Je veux vraiment militer à travers APIA pour démocratiser la gouvernance et la fonction d’administrateur indépendant dans l’entreprise et dans la PME française. 

Qu’est-ce que vous vous voyez faire ces dix prochaines années ? 

Déjà continuer le développement de mes entreprises, de mon groupe, du groupe Sigma Technologies, notamment en mettant en avant mes collaborateurs et des jeunes dirigeants entre autres qui m’entourent. Transmettre c’est vraiment l’âge et la période dans laquelle je suis entré et cite dans mon livre.

Ensuite, m’impliquer via les associations auxquelles j’adhère, APIA, la Chambre de commerce franco-hellénique à Athènes, et continuer d’écrire et de transmettre via des conférences.
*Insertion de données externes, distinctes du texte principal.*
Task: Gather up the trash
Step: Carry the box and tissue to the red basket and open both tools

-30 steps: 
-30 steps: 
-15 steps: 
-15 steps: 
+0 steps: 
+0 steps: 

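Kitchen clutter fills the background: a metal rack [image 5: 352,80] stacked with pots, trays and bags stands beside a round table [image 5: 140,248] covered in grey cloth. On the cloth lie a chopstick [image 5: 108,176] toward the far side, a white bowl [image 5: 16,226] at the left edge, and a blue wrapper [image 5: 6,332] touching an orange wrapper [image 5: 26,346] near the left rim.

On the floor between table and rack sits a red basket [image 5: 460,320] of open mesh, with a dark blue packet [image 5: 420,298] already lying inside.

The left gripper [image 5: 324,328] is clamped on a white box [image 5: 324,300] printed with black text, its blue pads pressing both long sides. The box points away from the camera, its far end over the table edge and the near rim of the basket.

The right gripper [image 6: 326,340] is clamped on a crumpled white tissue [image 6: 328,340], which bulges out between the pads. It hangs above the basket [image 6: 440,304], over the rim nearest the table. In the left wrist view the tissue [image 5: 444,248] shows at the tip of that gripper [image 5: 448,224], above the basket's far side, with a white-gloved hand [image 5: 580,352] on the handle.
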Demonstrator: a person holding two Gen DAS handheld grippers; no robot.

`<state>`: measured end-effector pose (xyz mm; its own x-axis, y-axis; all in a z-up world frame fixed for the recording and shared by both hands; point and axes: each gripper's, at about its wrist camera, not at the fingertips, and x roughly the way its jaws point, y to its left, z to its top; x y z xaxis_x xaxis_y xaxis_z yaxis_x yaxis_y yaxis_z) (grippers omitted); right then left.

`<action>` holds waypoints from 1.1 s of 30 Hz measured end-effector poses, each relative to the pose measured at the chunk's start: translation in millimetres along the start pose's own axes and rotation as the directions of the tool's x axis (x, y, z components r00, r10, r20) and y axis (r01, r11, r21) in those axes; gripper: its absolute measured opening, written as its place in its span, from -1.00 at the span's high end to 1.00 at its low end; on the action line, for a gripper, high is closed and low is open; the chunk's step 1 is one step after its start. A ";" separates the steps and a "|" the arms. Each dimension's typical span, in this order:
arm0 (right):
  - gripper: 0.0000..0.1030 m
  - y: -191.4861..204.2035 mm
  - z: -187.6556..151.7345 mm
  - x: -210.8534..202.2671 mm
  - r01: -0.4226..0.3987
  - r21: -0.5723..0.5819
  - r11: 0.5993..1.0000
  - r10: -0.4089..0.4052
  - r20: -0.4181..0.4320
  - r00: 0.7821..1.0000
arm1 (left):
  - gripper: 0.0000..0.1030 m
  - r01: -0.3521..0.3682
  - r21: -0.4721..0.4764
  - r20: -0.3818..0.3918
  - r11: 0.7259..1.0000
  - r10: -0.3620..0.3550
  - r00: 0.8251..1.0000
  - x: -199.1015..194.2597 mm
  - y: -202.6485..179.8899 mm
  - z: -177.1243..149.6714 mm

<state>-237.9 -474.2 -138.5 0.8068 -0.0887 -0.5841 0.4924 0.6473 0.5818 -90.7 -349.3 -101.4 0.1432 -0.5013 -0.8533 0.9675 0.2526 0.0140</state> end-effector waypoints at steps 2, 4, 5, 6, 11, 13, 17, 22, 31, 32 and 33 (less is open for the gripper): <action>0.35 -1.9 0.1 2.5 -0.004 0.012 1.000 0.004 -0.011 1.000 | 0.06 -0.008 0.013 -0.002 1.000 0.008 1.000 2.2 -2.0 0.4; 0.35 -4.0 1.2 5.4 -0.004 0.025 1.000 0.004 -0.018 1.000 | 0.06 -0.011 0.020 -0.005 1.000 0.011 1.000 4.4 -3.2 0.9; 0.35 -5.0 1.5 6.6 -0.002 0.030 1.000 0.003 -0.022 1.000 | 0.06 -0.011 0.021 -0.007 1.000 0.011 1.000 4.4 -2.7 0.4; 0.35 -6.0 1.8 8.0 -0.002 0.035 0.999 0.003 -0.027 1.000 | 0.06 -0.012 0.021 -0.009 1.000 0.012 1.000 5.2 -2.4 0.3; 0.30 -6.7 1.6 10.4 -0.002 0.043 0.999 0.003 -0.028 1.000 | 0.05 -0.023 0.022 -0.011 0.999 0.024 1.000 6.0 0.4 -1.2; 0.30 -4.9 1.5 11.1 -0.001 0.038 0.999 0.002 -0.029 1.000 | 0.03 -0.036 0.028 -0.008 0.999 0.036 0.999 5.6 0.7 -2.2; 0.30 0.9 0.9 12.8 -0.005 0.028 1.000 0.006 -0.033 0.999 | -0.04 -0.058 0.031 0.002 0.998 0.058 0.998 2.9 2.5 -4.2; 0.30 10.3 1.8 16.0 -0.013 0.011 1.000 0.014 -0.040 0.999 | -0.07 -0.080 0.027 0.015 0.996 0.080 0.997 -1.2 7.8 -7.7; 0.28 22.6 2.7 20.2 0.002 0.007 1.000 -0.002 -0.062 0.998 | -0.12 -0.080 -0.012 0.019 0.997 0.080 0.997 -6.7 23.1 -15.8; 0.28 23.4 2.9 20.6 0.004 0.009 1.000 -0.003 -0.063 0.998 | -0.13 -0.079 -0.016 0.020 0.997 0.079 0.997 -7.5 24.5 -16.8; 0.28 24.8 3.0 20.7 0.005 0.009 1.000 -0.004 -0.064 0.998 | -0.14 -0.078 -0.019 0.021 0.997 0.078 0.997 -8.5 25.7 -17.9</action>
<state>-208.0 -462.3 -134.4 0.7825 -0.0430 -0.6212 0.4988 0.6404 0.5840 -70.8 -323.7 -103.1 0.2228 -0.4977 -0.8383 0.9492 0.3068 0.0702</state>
Vous êtes, vous l’avez dit, très optimiste. Mais quelle est votre recette, à quoi vous accrochez-vous au quotidien ? 

Ce n’est pas une recette. Ce que vous avez décrit est une réalité, pour sortir de la réalité, pour aller de l’avant, il faut être optimiste. 

N’oublions pas que c’est le rôle d’un leader, ce n’est qu’un petit élément, il est là pour entraîner toute une équipe, tout une force, toute une dynamique autour de lui. 

Vous imaginez un leader qui arrive le matin les bras ballants, la tête baissée ? Non, le leader c’est quelqu’un qui est en phase avec la réalité mais qui veut en obtenir le meilleur. 

C’est grâce à son tempérament et à ce qu’ils distillent à ses équipes. Distiller ce tempérament positif, optimiste, c’est le meilleur moyen de sortir de l’adversité. Et d’ailleurs, c’est dans l’adversité que l’on reconnaît le caractère des gens.